HARTFORD, Conn. (WTNH) — Connecticut Republicans elected a new leader this week: 62-year-old Ben Proto of Stratford, a longtime GOP operative and elections lawyer.
In his first television interview since being elected as the new Republican State Party Chair, Attorney Ben Proto tells News 8’s Chief Political Correspondent Jodi Latina winning the three-way contest was emotional. “It was just a thrilling evening for me.”
Proto is taking over a Republican party which hasn’t held a statewide office since Governor Jodi Rell 15-years ago. And a record number of registered Republicans left the party frustrated with former President Donald Trump and his controversial behavior.
He says it starts with messaging what the party stands for.
“Most importantly, the Democrats choose to put limits on people and their ability to succeed or not succeed. We remove those limits and give the individual the families the opportunity to explore and go as far as they can and want to. Without the government telling them what they can do,” explained Proto.
The night of the election, Democrats were quick to post on social media about Proto and the newly elected vice-chair.

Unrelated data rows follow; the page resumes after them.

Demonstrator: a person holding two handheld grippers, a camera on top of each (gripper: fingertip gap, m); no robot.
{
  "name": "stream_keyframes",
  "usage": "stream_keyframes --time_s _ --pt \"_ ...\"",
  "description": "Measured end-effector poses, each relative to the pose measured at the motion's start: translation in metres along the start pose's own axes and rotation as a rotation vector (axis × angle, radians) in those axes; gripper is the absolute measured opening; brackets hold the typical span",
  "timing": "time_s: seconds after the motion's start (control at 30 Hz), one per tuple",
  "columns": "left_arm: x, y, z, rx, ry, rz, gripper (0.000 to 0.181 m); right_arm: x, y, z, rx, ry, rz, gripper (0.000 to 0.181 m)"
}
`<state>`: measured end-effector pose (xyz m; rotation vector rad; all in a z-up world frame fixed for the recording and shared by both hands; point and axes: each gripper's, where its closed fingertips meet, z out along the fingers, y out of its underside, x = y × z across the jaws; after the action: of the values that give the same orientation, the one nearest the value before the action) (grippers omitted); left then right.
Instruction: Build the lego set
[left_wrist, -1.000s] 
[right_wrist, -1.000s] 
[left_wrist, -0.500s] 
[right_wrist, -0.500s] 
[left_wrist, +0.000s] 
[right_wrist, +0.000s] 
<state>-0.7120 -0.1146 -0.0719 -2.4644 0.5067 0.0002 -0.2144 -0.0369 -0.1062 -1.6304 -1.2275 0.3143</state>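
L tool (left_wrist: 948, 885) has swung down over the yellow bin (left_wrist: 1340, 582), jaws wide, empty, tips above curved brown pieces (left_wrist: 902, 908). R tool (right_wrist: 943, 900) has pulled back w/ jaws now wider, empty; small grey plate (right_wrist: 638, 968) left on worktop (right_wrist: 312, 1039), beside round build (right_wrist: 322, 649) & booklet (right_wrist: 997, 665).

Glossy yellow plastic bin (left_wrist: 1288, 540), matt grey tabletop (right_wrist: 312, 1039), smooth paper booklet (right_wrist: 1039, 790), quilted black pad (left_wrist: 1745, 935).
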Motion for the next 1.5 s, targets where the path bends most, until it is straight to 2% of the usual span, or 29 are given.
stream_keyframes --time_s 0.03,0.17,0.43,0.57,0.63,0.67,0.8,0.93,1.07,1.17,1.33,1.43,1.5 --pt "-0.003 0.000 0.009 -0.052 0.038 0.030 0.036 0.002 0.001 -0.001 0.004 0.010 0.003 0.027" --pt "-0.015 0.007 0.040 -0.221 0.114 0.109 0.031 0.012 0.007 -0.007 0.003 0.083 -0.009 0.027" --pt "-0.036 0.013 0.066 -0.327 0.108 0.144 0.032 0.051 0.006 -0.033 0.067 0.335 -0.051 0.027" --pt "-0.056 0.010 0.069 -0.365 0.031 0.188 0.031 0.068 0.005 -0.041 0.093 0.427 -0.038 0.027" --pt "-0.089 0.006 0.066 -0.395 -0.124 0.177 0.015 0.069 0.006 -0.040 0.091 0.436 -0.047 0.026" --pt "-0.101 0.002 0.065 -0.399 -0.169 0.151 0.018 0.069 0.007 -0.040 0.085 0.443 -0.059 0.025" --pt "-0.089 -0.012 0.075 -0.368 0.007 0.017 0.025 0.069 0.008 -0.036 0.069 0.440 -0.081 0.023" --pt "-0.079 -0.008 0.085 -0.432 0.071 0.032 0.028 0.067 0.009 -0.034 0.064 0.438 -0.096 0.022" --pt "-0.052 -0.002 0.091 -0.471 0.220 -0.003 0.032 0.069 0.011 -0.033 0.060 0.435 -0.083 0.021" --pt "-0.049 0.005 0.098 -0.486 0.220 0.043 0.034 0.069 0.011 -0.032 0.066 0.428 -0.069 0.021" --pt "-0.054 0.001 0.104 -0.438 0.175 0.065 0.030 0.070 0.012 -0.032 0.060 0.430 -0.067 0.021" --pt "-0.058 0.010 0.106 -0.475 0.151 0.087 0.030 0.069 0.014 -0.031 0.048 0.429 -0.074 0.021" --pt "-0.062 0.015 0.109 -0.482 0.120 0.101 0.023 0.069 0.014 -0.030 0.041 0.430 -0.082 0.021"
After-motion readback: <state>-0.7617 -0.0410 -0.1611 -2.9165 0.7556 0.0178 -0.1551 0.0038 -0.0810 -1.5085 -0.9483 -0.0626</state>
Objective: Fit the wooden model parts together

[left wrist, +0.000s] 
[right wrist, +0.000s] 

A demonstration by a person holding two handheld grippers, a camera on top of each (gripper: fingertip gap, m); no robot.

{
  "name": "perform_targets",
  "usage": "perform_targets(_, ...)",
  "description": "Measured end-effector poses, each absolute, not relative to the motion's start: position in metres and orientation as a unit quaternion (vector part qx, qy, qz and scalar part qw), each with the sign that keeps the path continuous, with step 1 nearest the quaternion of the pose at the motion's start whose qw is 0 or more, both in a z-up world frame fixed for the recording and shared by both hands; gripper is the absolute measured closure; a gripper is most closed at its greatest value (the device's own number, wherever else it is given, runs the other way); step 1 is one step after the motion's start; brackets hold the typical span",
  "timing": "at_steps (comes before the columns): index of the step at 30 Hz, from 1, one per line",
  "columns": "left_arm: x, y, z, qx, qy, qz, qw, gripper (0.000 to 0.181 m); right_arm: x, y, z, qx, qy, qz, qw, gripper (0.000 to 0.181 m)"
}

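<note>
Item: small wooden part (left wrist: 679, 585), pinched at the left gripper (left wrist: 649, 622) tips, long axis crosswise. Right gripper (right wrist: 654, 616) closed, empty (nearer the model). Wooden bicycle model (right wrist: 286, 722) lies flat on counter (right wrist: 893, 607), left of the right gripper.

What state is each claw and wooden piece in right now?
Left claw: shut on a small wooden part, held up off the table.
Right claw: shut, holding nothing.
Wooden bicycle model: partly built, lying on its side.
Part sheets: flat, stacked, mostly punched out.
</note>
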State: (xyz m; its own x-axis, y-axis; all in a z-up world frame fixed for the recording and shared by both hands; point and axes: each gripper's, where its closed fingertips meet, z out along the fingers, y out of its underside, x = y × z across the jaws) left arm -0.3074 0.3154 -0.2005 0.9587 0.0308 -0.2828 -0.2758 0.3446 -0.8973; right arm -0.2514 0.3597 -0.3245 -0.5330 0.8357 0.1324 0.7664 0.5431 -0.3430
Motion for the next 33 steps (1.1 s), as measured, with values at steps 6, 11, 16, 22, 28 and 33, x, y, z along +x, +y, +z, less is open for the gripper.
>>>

“News flash: CT Republicans elect Donald Trump’s 2016 CT campaign coordinator and a woman who attended Trump’s January 6 ‘rally’ in Washington, D.C. to lead their party.”
Proto responded, “I’m not sure how long the Democrats are going to allow Donald Trump to live rent-free in their heads. They’ve absolutely destroyed the State of Connecticut, so they have to find the other shiner thing that they can distract voters to and that’s Donald Trump.”
Proto also says his new vice-chair told him she was at the former president’s speech in Washington but did not venture to the Capitol on Jan. 6. He has no reason to not believe her.
Meantime, he says families who rallied outside the state capitol upset the legislature removed the religious exemption for childhood vaccinations are looking for someone to fight for them.
“They were there because they didn’t like the fact that the government was inserting themselves – the government between them and their children and making decisions on how to raise their children.”
Proto says aside from fundraising, a newly open State Senate seat in the 36th District of Greenwich is an opportunity.
And says the state party is fully prepared to wage a campaign in the 36th District. There will be no primary.
The new chairman will hit the ground running once the governor decides when that State Senate special election will happen.
Delegates will be recalled, a convention will happen, and a nominee will be chosen.